TASK PROMPT: What is wanted is an exact copy of the lines from the top of the listing through the line containing "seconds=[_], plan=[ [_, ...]".

*** Opening DATA BELOW ***

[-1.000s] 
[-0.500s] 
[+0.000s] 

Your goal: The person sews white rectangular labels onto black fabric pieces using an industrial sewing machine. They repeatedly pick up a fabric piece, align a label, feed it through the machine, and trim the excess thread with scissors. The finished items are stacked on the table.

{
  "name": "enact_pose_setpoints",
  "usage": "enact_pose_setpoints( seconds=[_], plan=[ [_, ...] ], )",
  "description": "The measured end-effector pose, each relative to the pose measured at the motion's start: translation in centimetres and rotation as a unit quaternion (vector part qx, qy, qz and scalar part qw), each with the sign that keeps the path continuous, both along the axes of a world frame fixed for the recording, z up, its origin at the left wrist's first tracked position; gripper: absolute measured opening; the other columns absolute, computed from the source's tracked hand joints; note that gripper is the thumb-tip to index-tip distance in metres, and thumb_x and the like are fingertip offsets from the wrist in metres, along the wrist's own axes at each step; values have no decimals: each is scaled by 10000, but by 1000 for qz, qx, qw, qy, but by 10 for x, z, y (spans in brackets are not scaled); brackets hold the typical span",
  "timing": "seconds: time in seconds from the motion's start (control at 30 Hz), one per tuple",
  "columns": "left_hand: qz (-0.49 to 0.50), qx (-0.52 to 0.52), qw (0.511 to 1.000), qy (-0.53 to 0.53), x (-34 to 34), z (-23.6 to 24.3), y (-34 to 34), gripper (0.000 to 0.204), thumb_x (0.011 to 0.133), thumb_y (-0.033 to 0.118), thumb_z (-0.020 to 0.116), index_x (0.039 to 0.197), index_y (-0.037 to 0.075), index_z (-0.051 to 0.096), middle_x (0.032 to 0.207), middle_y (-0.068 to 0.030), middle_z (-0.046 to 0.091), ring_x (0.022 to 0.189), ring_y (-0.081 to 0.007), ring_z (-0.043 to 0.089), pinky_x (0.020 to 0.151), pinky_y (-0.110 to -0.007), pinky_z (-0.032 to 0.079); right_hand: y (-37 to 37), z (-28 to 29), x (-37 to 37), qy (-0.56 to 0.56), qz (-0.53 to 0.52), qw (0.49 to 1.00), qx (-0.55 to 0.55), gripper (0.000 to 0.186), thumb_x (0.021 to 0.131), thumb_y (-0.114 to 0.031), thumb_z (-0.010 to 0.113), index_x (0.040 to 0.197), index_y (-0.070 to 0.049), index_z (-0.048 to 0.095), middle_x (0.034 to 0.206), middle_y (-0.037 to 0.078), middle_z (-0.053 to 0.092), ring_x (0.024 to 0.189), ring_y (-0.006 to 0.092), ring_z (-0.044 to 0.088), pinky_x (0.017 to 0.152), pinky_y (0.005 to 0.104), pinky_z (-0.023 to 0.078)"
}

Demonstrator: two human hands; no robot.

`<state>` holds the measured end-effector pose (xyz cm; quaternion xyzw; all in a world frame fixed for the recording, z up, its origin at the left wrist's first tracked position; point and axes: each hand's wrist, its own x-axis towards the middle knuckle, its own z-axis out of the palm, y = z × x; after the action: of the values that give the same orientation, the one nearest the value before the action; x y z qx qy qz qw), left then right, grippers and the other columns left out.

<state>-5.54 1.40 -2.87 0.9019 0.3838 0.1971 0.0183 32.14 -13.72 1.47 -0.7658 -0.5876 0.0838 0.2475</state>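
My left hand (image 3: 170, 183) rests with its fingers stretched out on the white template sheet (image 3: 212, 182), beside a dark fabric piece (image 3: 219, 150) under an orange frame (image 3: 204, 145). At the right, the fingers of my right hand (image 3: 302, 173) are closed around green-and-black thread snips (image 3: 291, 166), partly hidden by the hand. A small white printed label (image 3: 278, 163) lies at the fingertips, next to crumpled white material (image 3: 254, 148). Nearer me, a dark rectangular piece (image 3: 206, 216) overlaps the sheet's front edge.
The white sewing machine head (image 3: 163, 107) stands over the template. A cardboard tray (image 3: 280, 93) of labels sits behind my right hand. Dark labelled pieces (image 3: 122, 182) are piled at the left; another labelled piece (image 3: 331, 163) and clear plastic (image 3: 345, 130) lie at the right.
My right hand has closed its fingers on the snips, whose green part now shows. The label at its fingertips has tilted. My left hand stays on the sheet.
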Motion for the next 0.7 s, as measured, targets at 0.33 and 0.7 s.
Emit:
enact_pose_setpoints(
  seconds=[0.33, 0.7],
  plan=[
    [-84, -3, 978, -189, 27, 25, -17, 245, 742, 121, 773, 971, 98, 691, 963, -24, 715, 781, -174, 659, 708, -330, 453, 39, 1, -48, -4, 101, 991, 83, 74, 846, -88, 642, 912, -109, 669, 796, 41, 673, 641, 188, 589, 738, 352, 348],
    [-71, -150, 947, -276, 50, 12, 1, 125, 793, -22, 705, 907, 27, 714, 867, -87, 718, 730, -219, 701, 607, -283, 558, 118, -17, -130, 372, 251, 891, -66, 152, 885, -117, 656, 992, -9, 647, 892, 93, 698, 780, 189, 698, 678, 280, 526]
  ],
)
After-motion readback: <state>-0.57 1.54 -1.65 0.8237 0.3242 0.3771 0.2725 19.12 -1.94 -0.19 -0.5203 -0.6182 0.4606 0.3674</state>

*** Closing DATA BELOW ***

EXPECTED OUTPUT:
[-1.000s] 
[-0.500s] 
[+0.000s] 

Your goal: The person sews white rectangular labels onto black fabric pieces using an industrial sewing machine. They repeatedly pick up a fabric piece, align a label, feed it through the machine, and trim the excess thread with scissors. The finished items are stacked on the table.

{
  "name": "enact_pose_setpoints",
  "usage": "enact_pose_setpoints( seconds=[_], plan=[ [_, ...] ], )",

There is nothing else to add to the answer.